### Required work:
Gather each line of the entries below that includes "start".

--------

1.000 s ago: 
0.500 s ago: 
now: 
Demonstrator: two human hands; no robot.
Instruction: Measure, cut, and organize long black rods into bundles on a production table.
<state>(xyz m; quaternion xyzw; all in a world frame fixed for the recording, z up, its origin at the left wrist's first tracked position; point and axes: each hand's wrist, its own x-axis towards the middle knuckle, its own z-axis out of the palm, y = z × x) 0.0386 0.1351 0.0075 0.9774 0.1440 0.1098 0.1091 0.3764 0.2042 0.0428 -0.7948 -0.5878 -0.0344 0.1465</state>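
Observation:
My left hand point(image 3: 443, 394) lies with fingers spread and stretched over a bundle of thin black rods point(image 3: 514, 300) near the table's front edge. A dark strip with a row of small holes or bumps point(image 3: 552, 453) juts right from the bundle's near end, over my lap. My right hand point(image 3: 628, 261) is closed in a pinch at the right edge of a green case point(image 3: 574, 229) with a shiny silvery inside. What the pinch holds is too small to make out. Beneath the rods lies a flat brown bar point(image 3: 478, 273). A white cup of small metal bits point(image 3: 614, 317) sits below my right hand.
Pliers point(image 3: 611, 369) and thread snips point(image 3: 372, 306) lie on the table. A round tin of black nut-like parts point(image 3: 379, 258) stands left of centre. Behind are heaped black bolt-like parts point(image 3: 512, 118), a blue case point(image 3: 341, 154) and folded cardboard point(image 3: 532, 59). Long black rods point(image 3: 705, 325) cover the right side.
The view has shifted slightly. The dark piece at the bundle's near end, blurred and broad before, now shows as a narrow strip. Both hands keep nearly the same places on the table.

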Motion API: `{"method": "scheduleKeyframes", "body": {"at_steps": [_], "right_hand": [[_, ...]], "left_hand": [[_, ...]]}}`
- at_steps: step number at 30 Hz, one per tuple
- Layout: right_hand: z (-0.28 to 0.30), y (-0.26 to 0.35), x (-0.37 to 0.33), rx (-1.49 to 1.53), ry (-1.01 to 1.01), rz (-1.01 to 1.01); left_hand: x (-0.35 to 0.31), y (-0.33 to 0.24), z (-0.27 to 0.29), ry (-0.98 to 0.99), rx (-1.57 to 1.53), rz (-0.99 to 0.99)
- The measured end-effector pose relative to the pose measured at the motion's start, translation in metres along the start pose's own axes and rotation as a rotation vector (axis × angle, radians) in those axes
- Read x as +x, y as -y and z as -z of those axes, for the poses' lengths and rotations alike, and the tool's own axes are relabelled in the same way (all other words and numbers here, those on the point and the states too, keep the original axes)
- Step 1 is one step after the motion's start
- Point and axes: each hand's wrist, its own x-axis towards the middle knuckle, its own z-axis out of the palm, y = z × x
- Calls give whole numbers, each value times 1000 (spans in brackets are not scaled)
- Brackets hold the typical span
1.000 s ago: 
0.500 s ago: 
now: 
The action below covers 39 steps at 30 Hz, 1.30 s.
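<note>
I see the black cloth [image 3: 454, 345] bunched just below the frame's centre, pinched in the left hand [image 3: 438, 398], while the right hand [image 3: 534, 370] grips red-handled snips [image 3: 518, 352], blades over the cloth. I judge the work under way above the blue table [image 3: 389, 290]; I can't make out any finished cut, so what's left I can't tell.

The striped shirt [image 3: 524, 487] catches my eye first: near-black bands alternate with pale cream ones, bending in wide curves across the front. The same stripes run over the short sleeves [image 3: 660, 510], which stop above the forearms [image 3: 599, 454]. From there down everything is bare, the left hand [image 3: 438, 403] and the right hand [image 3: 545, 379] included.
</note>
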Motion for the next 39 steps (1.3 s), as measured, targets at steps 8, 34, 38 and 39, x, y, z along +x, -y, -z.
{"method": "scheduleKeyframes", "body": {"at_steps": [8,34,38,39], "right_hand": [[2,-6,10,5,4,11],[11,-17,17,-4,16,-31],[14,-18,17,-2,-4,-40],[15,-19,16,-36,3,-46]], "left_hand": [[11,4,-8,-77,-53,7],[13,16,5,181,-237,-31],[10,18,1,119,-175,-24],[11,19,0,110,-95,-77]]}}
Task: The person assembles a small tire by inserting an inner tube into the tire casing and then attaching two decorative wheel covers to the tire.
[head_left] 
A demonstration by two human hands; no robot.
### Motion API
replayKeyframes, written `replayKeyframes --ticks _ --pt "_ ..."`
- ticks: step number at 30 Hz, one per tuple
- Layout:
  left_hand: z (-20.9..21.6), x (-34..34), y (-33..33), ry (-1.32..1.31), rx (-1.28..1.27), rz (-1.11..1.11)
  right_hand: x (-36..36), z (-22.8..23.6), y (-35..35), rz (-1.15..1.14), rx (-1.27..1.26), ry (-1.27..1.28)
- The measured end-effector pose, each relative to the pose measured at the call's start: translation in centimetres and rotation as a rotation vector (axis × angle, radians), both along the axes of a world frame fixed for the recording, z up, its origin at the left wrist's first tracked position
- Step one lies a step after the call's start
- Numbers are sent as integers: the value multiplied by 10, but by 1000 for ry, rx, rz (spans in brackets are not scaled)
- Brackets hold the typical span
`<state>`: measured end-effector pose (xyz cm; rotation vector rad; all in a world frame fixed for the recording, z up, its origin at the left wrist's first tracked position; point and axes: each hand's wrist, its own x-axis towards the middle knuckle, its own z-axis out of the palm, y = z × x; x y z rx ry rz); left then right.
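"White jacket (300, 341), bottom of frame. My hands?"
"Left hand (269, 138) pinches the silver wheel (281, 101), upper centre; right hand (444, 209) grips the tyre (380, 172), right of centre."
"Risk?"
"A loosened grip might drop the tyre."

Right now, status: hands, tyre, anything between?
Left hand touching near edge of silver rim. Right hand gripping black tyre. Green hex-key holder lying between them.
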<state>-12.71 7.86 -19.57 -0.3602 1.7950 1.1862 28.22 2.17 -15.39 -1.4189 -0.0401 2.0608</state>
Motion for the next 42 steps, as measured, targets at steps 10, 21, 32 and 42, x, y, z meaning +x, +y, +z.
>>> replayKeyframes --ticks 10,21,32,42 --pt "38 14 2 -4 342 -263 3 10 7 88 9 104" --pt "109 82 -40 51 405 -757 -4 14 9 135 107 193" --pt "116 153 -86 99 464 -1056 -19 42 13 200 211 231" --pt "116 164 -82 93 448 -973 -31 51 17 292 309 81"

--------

### Task output:
- The measured end-effector pose relative to the pose measured at the motion's start, translation in metres along the start pose's own axes and rotation as a rotation vector (axis × angle, radians) in those axes
- Step 1 is one step after the motion's start
- The measured end-effector pose, each relative to the pose measured at the call's start: translation in centimetres and rotation as a rotation vector (axis × angle, radians), both along the axes of a world frame fixed for the recording, z up, its origin at the left wrist's first tracked position
- Step one lies a step after the call's start

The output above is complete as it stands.